Holocaust Literature - Literature

Literature

A novel about Auschwitz is not a novel-or else it is not about Auschwitz.
Day by Elie Wiesel

Some of the more famous works are by Holocaust survivors or victims, such as Elie Wiesel, Primo Levi, Tadeusz Borowski, Jerzy Kosinski (see his semi-autobiographical novel, The Painted Bird), Imre Kertész, Jean Améry, Edgar Hilsenrath, Anne Frank, Boris Pahor, Aharon Appelfeld (and his satirical novel Badenheim 1939, for instance) and Gizelle Hersh, but there is a substantial body of literature and art in many languages. The Holocaust has been a common subject in American literature, with authors ranging from Sylvia Plath to Saul Bellow addressing it in their works.

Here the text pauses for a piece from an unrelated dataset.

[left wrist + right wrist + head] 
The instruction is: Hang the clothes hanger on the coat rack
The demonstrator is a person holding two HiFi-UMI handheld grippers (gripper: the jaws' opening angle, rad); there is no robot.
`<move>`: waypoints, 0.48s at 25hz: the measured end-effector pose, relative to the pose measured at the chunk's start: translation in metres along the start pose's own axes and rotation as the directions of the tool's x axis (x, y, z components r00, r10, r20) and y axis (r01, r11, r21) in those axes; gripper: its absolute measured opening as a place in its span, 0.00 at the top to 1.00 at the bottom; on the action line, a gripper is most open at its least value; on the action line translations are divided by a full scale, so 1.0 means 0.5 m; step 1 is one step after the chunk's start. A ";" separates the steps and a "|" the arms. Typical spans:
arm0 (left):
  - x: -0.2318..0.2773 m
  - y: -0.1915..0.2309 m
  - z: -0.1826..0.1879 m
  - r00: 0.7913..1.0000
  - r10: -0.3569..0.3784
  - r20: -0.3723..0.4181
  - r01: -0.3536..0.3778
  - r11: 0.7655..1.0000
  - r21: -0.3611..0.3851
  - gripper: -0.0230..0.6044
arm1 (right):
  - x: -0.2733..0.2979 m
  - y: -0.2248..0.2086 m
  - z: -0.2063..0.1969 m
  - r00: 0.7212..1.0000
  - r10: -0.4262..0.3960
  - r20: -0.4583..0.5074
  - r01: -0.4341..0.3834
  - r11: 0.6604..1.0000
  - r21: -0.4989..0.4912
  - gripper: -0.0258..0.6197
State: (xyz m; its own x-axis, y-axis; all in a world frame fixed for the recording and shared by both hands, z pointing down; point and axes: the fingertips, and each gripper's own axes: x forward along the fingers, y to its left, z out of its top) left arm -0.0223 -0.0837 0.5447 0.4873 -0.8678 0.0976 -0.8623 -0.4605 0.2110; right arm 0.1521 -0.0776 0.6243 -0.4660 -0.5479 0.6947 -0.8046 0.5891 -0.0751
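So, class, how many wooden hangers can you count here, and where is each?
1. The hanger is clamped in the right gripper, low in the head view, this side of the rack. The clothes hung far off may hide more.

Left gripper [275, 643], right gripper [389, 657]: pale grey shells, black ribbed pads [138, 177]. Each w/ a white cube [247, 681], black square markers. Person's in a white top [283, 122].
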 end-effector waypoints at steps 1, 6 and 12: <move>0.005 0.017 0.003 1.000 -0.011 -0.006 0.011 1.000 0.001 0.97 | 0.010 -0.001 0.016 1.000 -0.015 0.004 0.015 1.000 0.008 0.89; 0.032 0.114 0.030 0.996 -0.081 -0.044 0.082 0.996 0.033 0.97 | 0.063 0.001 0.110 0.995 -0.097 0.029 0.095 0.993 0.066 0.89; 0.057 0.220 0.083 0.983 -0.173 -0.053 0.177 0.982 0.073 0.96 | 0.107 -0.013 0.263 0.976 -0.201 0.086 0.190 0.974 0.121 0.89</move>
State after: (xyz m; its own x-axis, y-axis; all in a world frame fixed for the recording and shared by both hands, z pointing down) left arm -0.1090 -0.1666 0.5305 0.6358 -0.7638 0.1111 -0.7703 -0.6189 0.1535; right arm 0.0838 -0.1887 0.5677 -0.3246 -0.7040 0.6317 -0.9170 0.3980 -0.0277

The title character of American author's William Styron's novel Sophie's Choice, published in 1979, is a former inmate of Auschwitz who tells the story of her Holocaust experience to the narrator over the course of the novel. It was commercially successful and won the National Book Award for fiction in 1980.

In 1991, Art Spiegelman completed the second and final installment of his Pulitzer Prize winning graphic novel, Maus. Through text and illustration, the autobiography retraces his father's steps through the Holocaust along with the residual effects of those events a generation later.

Also, in 1991, Martin Amis's novel, Time's Arrow was published. This book, shortlisted for the Booker Prize, details the life of a Nazi doctor, but is told in reverse chronological order, in a narrative that almost seems to cleanse the doctor of his sins that the doctor has committed, and return to a time before the horrific acts of pure evil that preceded the Nazi regime.

White Wolf, Inc. put out Charnal Houses of Europe: The Shoah in 1997 under its adult Black Dog Game Factory label. It is a carefully researched, respectful, and horrifically detailed supplement on the ghosts of the victims of the Holocaust for the Wraith: The Oblivion

Pinaki Roy's "The Shrieks of Silence: Reading Transnational Miseries in Select Holocaust Novels", published in The Atlantic Critical Review Quarterly ( Vol. 6, No. 4, October–December 2007, ISBN 978-81-269-0936-0, pp. 120–34) offers a comparative study of the different Holocaust novels written in or translated into English. In his "Against Barbarism: A Very Brief Survey of Holocaust Poetry", published in Labyrinth: An International Referred Journal of Postmodern Studies (Vol. 3, No. 4, October 2012, pp. 52–60, I.S.S.N. 0976-0814), Pinaki Roy rereads different Holocaust victims' poems translated into English for the elements of suffering and protestations ingrained in them.

Richard Zimler's The Warsaw Anagrams takes place in the Warsaw ghetto in 1940-41 and is narrated by an ibbur (ghost). Named 2010 Book of the Year in Portugal, where Zimler has lived since 1990, the novel was described in the San Francisco Chronicle in August 2011 as follows: "Equal parts riveting, heartbreaking, inspiring and intelligent, this mystery set in the most infamous Jewish ghetto of World War II deserves a place among the most important works of Holocaust literature."

Key works in other languages include Ukrainian Anatoly Kuznetsov's novel about the Babi Yar massacre and Polish Tadeusz Borowski's books "This way for Gas, Ladies and Gentlemen" and "We were in Auschwitz".

"Stalags" were pocket books that became popular in Israel and whose stories involved lusty female SS officers sexually abusing Nazi camp prisoners. During the 1960s, parallel to the Eichmann trial, sales of this pornographic literature broke all records in Israel as hundreds of thousands of copies were sold at kiosks.

Some alternate history fiction set in scenarios where Nazi Germany wins World War II, includes the Holocaust happening in countries where it did not happen in reality. And, the effects of a slight turn of historic events on other nations is imagined in The Plot Against America, by Philip Roth where an alleged Nazi sympathizer—Charles A. Lindbergh—defeats FDR for the Presidency in the United States in 1940.

The effect of the Holocaust on Jews living in other countries is also seen in The Museum Guard by Howard Norman, which is set in Nova Scotia in 1938 and in which a young half-Jewish woman becomes so obsessed and disturbed with a painting of a "Jewess on a Street in Amsterdam", that she is resolved to go to Amsterdam and "reunite" with the painter, despite all the horrific events occurring in Europe at the time and the consequences that may result.

A large body of literature has also been established concerning the Nuremburg Trials of 1945-1946, a subject which has been continually written about over the years. (See Nuremberg Trials bibliography).